Model Safety Card
#3
by
fixedot
- opened
Model Safety Card for Llama 3.1
Potential Risks
Bias and Discrimination
- Social and Cultural Bias: The model may perpetuate harmful stereotypes or discriminate against certain social identities.
- Language Bias: Lower performance for underrepresented languages or dialects.
Misinformation and Disinformation
- False Information Generation: The model might produce inaccurate or misleading content.
- Content Manipulation: Potential for creating convincing false narratives or deepfakes.
Privacy and Security
- Data Exposure: Risk of revealing private or sensitive information in outputs.
- Adversarial Attacks: Vulnerability to malicious prompts designed to bypass safety measures.
Malicious Use
- Harmful Content Creation: Potential misuse for generating illegal or harmful content.
- Cyber Attack Facilitation: Risk of the model being used to assist in planning or executing cyber attacks.

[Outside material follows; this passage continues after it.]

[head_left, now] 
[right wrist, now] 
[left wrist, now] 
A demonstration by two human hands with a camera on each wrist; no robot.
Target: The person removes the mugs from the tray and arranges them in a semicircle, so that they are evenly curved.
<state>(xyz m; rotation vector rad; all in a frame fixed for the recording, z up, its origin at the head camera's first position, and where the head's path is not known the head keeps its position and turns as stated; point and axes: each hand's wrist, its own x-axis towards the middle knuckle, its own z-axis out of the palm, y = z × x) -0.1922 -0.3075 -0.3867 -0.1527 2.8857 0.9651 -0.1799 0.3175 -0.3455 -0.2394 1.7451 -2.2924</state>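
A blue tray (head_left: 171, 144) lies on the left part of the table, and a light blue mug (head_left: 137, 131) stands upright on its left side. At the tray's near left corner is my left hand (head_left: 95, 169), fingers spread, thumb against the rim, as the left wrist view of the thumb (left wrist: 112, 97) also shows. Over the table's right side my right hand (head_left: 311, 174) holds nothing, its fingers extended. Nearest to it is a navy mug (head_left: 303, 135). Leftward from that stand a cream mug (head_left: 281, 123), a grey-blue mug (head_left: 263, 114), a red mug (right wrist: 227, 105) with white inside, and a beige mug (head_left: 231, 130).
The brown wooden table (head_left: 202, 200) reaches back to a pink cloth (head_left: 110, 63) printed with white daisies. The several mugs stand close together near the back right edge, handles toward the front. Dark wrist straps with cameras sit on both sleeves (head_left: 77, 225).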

Overreliance and Misinterpretation
- Anthropomorphization: Users may develop unrealistic expectations or emotional attachments.

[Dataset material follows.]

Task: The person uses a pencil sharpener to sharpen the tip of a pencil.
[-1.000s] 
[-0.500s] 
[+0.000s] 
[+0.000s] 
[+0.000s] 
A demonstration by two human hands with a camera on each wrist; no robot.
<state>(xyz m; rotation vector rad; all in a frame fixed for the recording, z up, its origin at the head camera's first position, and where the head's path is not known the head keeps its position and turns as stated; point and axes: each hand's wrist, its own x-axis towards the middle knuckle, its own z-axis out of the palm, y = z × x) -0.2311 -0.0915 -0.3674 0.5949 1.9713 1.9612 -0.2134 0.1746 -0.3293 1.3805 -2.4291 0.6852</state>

- Overconfidence in Outputs: Risk of users trusting model outputs without verification.
Environmental Impact
- High Energy Consumption: Training and running large models contributes to carbon emissions.

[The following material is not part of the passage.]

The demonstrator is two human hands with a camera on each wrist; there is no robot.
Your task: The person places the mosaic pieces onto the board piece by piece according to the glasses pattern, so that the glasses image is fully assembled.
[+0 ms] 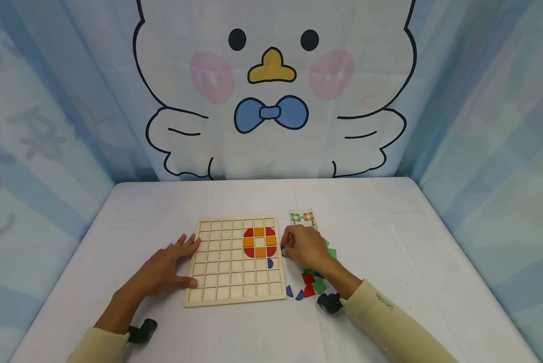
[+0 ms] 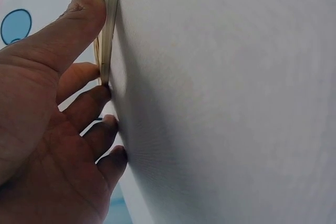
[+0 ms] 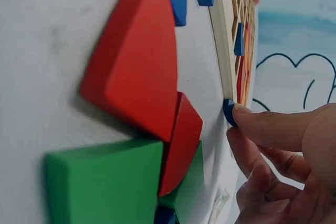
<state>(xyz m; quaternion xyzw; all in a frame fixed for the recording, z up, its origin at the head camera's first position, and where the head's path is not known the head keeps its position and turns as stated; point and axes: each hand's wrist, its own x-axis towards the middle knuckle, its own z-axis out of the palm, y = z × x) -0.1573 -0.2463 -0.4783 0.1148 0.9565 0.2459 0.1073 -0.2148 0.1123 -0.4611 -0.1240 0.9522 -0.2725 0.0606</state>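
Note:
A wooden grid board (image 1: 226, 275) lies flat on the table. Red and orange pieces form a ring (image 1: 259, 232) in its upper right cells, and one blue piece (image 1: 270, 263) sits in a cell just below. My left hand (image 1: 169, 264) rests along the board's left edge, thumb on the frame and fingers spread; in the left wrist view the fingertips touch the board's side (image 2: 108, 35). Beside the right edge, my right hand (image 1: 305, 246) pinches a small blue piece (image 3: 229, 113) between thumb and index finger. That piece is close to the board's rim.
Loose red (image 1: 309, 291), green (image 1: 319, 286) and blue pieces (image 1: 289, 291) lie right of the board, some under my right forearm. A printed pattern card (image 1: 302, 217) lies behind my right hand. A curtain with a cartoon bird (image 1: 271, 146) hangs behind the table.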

Legal and Ethical Concerns
- Unauthorized Practice: Potential for the model to be used in professional contexts without proper authorization.
- Intellectual Property Issues: Risk of generating content that infringes on copyrights or patents.
Child Safety
- Inappropriate Content: Potential for generating content unsuitable for minors.
- Exploitation Risks: Possibility of the model being misused in ways that could harm children.
Multilingual Risks
- Inconsistent Safety Across Languages: Safety measures may not be equally effective in all supported languages.
Use Policy
Addressing Bias and Discrimination
- Implement regular bias audits and updates to the model to mitigate unfair biases.
- Provide clear disclaimers about potential biases and encourage users to report any observed discriminatory outputs.
Mitigating Misinformation and Disinformation
- Integrate fact-checking mechanisms and provide source citations where possible.
- Clearly label model-generated content and educate users about the potential for inaccuracies.
Ensuring Privacy and Security
- Implement strict data handling protocols and avoid training on or reproducing personal information.
- Regularly update the model to defend against known adversarial attacks and promptly address newly discovered vulnerabilities.
Preventing Malicious Use
- Employ content filtering systems like Llama Guard 3 to block harmful outputs.
- Implement user authentication and activity monitoring to prevent and detect misuse.
Managing Overreliance and Misinterpretation
- Provide clear disclaimers about the model's limitations and the need for human oversight.
- Educate users about the nature of AI-generated content and the importance of critical thinking.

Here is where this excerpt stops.